EXERCISE BRIEF: Count the lines below that hold the string "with". Give only that number.

========================================================================

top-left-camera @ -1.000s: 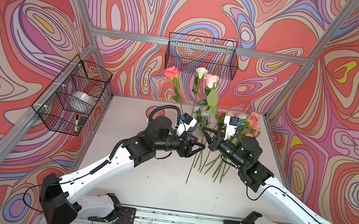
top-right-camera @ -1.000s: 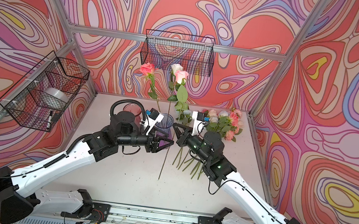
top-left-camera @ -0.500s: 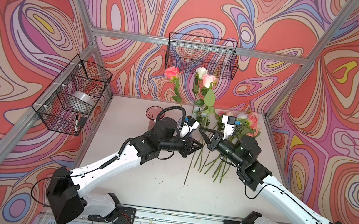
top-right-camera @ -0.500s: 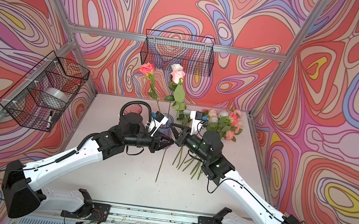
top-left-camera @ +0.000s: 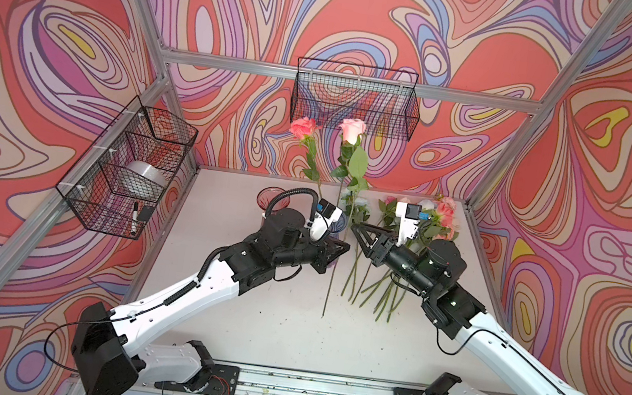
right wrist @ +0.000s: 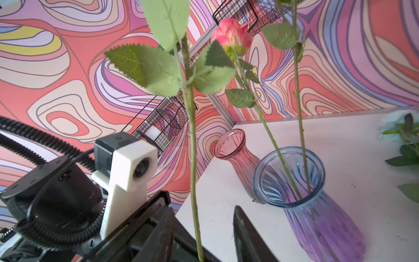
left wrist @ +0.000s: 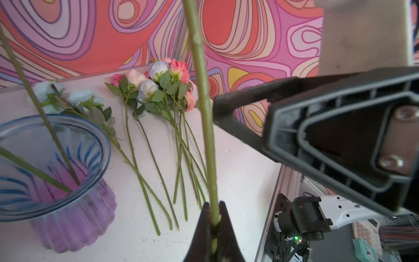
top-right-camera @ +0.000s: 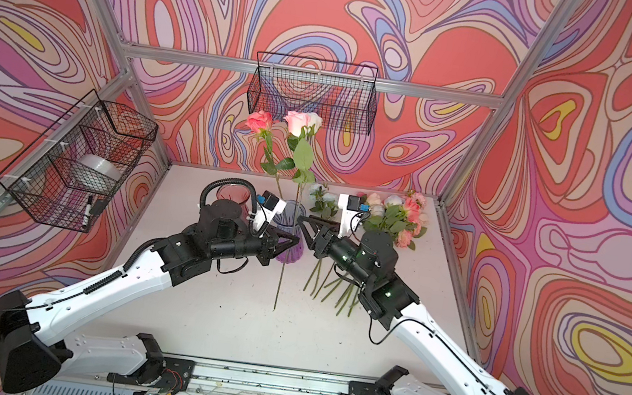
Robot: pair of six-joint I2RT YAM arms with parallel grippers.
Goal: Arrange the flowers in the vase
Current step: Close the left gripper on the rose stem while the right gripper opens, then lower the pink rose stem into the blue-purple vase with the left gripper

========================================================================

ANSWER TO THIS EXERCISE: 2